Mr. Alexander today made public the text of Justice Lamar's opinion on Monday denying the Writ:

"Opinion of Mr. Justice Lamar, Leo M. Frank vs. State of Georgia. Motion to set aside verdict:"

"The record discloses that on August 25, 1913, Frank was found guilty of murder by a Jury in the Superior Court of Fulton County, Georgia, he, with the consent of his Counsel, being absent from the Court Room when the verdict was rendered. At the same term he made a motion for a new trial, in which the fact of his absence was mentioned, though it was not made a ground of the motion. A new trial was refused, and the Case taken to the Supreme Court of Georgia, where the Judgment was affirmed."

"Thereafter, on April 16, 1914, and at a subsequent term of the Superior Court, Frank made a motion to set aside the verdict. The order denying the same was affirmed by the State Supreme Court, and thereupon this Application for a Writ of Error was made."

WHAT GEORGIA COURT HELD.

"In its opinion in this Case the Supreme Court of Georgia, among other things, held:"

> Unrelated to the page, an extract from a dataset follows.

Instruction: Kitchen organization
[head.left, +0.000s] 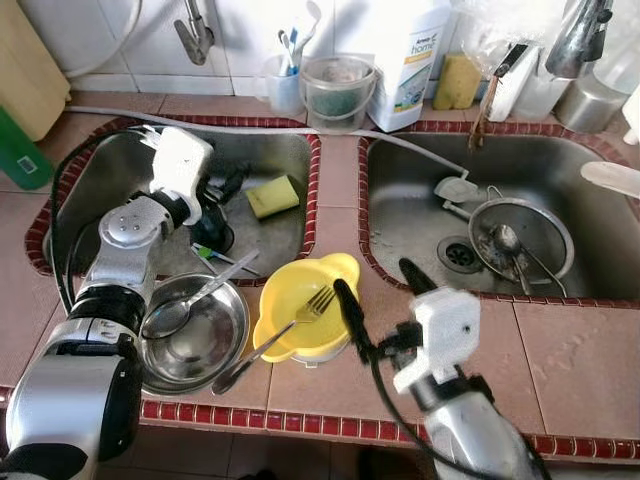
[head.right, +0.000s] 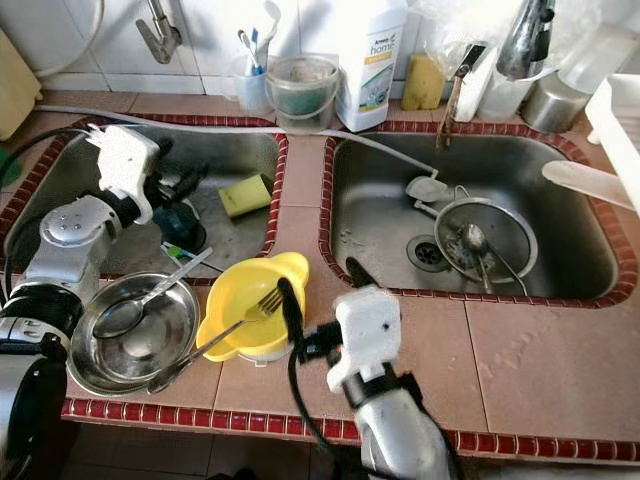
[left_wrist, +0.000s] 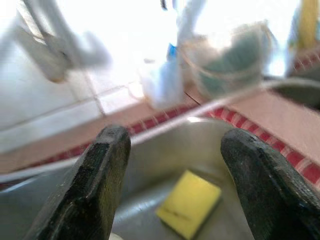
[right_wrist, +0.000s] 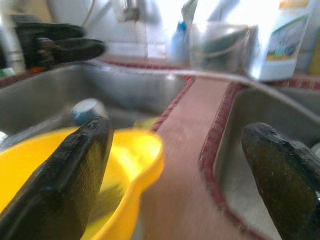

"First. That under the due process clause of the fourteenth amendment to the Constitution of the United States, Frank was entitled to be present in Court at every stage of the trial, including the time when the Jury returned their verdict."

"Second. That under the laws of Georgia and the practice of its Courts a motion for a new trial is proper method by which to attack a verdict rendered in the prisoner's absence."

"Three. That when that method of procedure is adopted the defendant must set out in the motion for a new trial all known grounds of objection to the verdict, including the fact that he was absent when it was rendered."

"Fourth. That having elected to make a motion for a new trial and the Judgment denying the same having been affirmed by the Supreme Court the Defendant could not thereafter make a motion to set aside the verdict on the ground that he had been absent from the Court Room when the verdict was rendered."

STATE LAWS.

"The laws of the several States fix the method in which and the time at which to attack verdicts because of anything occurring during the progress of the trial, including disorderly conduct of the crowd in and out of the Court Room and the fact that the defendant was not present when the verdict was rendered. It is for the States to determine whether a verdict rendered in the absence of the defendant can be attacked by a motion to set aside the verdict or by motion for a new trial, or both. The laws of the States also determine whether the denial of one of these motions will prevent the defendant from subsequently making the other. The decision of the Supreme Court of Georgia in this Case holds that under the laws of that State where a motion for a new trial was made and denied, the defendant could not thereafter make a motion to set aside the verdict on the ground that he was not present when it was returned by the Jury. That ruling involves a matter of State practice and presents no Federal question. The Writ of Error is therefore denied."

"Joseph R. Lamar, associate Justice Supreme Court, of the United States."